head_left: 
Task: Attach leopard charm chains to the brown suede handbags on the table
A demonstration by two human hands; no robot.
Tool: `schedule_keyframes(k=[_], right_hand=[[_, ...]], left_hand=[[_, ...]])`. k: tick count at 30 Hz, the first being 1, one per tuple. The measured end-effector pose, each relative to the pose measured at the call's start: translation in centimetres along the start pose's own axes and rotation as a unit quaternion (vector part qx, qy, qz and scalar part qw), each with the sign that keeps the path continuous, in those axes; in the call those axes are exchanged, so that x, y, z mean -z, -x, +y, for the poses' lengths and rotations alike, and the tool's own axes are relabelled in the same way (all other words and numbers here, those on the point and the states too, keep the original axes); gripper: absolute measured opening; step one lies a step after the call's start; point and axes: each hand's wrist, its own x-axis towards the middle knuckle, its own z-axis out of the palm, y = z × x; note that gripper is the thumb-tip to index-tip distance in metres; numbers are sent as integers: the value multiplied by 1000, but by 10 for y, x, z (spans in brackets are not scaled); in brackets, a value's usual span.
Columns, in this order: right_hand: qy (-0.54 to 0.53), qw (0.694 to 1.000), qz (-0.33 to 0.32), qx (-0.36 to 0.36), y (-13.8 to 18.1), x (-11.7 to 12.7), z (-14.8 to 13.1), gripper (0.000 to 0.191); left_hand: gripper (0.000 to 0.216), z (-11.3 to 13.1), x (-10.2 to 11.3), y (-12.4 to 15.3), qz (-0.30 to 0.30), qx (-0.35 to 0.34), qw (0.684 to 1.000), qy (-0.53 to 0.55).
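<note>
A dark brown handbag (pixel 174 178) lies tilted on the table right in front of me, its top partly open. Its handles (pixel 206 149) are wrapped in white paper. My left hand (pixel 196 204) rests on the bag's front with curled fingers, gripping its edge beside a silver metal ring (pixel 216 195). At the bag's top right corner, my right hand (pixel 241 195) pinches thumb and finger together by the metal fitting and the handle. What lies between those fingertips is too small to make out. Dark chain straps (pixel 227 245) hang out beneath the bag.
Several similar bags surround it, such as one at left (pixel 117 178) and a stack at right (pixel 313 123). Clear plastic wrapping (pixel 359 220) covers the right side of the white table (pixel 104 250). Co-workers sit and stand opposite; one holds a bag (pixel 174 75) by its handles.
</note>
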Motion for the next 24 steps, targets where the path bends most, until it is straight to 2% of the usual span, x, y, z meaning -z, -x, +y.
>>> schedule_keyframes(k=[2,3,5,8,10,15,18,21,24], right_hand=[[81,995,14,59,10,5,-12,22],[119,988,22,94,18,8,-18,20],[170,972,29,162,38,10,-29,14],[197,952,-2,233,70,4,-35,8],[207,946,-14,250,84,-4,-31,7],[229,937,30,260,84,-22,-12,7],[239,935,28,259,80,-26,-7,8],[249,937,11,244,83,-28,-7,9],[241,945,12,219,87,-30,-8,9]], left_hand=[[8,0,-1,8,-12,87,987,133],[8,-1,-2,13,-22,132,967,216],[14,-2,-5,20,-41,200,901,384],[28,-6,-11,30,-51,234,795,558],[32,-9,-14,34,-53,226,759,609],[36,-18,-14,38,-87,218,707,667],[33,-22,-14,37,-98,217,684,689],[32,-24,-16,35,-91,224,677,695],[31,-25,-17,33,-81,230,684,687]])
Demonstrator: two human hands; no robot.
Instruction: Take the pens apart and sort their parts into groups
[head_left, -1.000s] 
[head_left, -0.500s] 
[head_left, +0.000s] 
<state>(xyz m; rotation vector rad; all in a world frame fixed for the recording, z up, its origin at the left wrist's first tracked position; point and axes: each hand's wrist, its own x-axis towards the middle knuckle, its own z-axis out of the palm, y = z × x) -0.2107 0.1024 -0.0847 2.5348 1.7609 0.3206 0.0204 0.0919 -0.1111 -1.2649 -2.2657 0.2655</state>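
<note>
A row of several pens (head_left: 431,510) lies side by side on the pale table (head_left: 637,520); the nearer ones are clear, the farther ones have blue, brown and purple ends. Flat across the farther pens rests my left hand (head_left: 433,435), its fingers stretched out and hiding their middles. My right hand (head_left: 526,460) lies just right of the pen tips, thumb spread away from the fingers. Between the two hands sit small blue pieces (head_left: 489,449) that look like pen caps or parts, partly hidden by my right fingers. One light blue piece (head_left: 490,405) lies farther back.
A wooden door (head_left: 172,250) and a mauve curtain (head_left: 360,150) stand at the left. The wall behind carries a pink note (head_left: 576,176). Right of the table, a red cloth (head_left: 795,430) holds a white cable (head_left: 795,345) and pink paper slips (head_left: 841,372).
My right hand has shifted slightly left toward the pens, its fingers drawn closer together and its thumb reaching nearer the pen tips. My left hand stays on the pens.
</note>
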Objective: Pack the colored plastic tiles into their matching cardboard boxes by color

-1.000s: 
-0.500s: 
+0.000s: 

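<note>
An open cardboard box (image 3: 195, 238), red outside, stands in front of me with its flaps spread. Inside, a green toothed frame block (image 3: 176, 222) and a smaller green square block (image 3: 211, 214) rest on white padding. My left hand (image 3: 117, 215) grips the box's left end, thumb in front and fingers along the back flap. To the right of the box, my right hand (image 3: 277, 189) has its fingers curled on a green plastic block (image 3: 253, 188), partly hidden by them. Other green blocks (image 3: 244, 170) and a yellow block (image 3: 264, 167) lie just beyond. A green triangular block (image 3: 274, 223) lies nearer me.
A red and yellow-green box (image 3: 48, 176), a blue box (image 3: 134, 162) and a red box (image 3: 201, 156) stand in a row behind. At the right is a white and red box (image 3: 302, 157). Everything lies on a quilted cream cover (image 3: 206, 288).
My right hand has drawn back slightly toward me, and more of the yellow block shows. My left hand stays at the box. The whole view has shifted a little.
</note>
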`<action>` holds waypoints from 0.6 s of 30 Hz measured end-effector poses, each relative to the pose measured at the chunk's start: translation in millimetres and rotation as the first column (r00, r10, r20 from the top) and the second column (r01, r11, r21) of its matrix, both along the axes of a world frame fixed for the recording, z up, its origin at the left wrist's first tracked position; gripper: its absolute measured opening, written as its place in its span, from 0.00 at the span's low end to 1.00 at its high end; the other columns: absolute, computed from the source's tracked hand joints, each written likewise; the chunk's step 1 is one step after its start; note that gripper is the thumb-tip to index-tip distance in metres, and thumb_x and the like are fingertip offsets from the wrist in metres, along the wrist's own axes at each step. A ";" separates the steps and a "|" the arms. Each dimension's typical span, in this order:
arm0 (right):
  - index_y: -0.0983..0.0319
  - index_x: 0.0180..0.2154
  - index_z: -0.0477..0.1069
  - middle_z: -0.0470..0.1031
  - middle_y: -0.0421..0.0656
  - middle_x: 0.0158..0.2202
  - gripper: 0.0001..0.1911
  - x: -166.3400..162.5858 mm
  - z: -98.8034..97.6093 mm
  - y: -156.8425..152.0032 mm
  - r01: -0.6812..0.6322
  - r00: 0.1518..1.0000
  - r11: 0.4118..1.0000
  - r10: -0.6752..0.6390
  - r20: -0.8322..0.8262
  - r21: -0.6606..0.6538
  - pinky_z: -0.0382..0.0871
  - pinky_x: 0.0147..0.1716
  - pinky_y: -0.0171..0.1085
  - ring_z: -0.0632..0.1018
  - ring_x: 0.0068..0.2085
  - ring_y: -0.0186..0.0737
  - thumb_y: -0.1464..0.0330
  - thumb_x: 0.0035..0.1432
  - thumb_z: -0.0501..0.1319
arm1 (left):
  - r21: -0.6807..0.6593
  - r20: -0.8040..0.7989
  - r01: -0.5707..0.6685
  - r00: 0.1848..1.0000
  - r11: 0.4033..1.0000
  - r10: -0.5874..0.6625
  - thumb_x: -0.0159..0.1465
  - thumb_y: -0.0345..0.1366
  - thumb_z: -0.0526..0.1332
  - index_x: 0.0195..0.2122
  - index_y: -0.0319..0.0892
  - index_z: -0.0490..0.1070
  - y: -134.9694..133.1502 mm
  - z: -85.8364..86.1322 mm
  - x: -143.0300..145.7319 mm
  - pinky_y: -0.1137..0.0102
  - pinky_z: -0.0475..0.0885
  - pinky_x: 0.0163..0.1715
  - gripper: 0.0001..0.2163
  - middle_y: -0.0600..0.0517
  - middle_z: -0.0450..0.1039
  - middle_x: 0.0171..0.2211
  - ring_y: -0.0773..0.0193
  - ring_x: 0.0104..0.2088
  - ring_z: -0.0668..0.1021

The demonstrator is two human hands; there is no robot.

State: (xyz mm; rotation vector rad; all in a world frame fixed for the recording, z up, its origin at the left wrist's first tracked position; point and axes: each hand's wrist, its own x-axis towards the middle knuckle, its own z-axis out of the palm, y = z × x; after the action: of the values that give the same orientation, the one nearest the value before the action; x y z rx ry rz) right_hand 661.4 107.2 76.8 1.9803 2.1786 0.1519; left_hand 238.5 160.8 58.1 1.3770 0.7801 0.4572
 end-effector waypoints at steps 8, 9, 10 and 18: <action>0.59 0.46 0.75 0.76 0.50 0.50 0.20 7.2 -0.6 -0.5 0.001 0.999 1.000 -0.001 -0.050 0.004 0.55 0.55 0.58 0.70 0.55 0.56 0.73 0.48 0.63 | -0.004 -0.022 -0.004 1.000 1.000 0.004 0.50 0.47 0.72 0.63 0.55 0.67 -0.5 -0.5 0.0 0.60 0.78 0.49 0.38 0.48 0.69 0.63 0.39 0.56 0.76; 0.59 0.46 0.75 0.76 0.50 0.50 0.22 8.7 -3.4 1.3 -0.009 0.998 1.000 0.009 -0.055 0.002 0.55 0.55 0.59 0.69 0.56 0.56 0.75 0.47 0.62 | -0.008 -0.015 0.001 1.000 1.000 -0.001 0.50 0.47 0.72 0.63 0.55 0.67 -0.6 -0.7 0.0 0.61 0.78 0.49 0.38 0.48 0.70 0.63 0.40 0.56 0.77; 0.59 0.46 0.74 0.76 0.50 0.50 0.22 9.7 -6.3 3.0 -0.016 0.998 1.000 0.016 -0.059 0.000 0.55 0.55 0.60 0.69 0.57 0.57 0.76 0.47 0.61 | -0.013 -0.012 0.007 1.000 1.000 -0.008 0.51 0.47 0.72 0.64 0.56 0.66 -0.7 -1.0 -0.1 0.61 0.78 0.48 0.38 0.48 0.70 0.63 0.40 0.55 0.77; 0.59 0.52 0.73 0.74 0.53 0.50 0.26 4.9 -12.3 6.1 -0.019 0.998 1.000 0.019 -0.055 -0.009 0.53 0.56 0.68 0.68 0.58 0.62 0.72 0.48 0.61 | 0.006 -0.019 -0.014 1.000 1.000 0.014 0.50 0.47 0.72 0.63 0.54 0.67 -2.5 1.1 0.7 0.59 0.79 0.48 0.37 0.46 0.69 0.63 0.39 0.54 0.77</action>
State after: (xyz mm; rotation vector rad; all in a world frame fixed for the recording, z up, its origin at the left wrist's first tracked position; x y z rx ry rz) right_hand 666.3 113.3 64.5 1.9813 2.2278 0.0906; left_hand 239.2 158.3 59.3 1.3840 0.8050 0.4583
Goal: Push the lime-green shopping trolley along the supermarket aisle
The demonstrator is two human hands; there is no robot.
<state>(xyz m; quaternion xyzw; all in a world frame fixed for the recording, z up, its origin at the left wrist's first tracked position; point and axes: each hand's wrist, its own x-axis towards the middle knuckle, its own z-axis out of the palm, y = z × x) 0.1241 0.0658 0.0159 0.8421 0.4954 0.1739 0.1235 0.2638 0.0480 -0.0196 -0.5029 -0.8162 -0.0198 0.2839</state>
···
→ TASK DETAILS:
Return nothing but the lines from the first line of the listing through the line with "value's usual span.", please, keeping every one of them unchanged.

→ TASK RESPONSE:
head_left: 
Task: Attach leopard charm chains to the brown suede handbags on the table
A demonstration by two human hands; no robot.
Tool: `schedule_keyframes(k=[_], right_hand=[[_, ...]], left_hand=[[_, ...]])`. k: tick count at 30 Hz, the first being 1, one per tuple. The measured end-effector pose, each relative to the pose measured at the call's start: translation in centimetres along the start pose's own axes and rotation as a unit quaternion (vector part qx, qy, qz and scalar part qw), each with the sign that keeps the path continuous, in those axes; in the call those axes are exchanged, so that x, y, z mean -z, -x, +y, for the poses' lengths and rotations alike, and the tool's own axes are relabelled in the same way (all other words and numbers here, those on the point and the states too, keep the original axes); gripper: absolute measured opening; step one lies a step after the call's start; point and axes: each hand's wrist, its own x-axis towards the middle knuckle, its own z-axis out of the palm, y = z × x; note that gripper is the thumb-tip to index-tip distance in metres; numbers are sent as integers: the value multiplied by 1000, but by 10 for y, x, z (spans in brackets are not scaled); in brackets, a value's usual span.

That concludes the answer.